**What is being asked:** This exercise calls for an exact copy of the listing below.

***

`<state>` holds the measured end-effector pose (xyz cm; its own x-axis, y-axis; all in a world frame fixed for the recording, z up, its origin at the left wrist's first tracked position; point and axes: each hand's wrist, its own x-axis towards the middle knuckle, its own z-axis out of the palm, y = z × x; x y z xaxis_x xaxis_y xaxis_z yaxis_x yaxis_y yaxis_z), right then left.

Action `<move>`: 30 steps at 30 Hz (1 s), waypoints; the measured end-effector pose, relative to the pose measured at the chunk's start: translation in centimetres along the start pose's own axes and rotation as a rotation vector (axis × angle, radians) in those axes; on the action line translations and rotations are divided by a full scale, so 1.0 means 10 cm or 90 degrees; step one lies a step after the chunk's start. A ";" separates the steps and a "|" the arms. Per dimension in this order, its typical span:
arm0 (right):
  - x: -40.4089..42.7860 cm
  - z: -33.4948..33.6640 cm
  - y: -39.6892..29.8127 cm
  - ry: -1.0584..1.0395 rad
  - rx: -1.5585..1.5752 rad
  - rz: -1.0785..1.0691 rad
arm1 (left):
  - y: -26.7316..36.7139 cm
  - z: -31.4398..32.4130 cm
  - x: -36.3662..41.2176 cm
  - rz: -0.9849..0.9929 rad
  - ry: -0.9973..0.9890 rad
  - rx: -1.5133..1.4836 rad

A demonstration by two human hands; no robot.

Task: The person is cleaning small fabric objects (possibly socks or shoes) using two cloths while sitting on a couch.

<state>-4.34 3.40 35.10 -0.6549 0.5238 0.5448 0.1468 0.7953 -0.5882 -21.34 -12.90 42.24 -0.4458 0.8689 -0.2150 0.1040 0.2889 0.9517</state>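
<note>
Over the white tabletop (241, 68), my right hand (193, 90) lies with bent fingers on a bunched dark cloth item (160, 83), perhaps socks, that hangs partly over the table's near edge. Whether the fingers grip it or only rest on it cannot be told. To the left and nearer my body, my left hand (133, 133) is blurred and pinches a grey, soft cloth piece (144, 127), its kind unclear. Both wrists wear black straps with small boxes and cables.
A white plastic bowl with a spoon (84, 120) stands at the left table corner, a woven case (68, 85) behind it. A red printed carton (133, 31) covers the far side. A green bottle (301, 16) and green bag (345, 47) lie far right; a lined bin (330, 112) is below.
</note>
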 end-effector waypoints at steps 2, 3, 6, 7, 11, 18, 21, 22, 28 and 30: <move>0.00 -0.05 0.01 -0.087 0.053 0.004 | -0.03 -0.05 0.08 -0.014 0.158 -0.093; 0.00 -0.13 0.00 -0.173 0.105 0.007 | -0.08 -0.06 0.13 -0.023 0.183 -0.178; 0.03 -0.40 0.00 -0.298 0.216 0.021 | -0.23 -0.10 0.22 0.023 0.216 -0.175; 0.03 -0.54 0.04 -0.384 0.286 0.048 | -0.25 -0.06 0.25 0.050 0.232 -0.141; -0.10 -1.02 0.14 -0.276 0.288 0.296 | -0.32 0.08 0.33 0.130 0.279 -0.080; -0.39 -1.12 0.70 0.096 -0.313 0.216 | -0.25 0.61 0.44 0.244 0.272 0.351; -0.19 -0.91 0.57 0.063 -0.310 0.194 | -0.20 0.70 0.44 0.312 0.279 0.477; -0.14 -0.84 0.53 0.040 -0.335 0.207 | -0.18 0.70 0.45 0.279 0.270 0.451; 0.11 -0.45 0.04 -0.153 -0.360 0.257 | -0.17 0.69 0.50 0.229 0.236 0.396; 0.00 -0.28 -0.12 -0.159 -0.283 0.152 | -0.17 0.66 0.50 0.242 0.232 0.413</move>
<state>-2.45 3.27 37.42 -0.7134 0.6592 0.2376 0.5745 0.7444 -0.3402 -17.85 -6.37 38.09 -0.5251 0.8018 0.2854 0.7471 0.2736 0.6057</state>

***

**Result for this exercise:**
`<state>` holds the measured end-effector pose (xyz cm; its own x-axis, y-axis; all in a world frame fixed for the recording, z up, its origin at the left wrist's first tracked position; point and axes: each hand's wrist, its own x-axis towards the middle knuckle, its own z-axis out of the palm, y = z × x; x y z xaxis_x xaxis_y xaxis_z yaxis_x yaxis_y yaxis_z), right then left.

Action `<move>`: 30 steps at 30 Hz (1 s), waypoints; the measured end-effector pose, relative to the pose measured at the chunk's start: translation in centimetres along the start pose's own axes and rotation as a rotation vector (axis × angle, radians) in those axes; on the action line translations and rotations are divided by a full scale, so 1.0 means 10 cm or 90 degrees; step one lies a step after the chunk's start. A ";" separates the steps and a "|" the arms. Per dimension in this order, its typical span:
arm0 (right):
  - x: -40.4089..42.7860 cm
  - z: -33.4948..33.6640 cm
  - y: -39.6892..29.8127 cm
  - ry: -1.0584..1.0395 rad
  - rx: -1.5585..1.5752 rad
  - rz: -1.0785..1.0691 rad
arm1 (left):
  - y: -26.7316..36.7139 cm
  - z: -31.4398..32.4130 cm
  - x: -36.3662..41.2176 cm
  - rz: -0.9849..0.9929 rad
  - ry: -0.9973..0.9890 rad
  - rx: -1.5133..1.4836 rad

A demonstration by two human hands; no robot.

Task: The person is cleaning small fabric objects (possibly socks or shoes) using two cloths while sitting on a couch.

<state>-4.34 3.40 35.10 -0.6549 0.5238 0.5448 0.1468 0.7953 -0.5882 -21.34 -12.90 42.24 -0.4458 0.8689 -0.2150 0.1040 0.2889 0.9517</state>
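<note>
Over the white tabletop (241, 68), my right hand (193, 90) lies with bent fingers on a bunched dark cloth item (160, 83), perhaps socks, that hangs partly over the table's near edge. Whether the fingers grip it or only rest on it cannot be told. To the left and nearer my body, my left hand (133, 133) is blurred and pinches a grey, soft cloth piece (144, 127), its kind unclear. Both wrists wear black straps with small boxes and cables.
A white plastic bowl with a spoon (84, 120) stands at the left table corner, a woven case (68, 85) behind it. A red printed carton (133, 31) covers the far side. A green bottle (301, 16) and green bag (345, 47) lie far right; a lined bin (330, 112) is below.
</note>
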 end-effector waypoints at steps 2, 3, 6, 7, 11, 18, 21, 22, 28 and 30: <move>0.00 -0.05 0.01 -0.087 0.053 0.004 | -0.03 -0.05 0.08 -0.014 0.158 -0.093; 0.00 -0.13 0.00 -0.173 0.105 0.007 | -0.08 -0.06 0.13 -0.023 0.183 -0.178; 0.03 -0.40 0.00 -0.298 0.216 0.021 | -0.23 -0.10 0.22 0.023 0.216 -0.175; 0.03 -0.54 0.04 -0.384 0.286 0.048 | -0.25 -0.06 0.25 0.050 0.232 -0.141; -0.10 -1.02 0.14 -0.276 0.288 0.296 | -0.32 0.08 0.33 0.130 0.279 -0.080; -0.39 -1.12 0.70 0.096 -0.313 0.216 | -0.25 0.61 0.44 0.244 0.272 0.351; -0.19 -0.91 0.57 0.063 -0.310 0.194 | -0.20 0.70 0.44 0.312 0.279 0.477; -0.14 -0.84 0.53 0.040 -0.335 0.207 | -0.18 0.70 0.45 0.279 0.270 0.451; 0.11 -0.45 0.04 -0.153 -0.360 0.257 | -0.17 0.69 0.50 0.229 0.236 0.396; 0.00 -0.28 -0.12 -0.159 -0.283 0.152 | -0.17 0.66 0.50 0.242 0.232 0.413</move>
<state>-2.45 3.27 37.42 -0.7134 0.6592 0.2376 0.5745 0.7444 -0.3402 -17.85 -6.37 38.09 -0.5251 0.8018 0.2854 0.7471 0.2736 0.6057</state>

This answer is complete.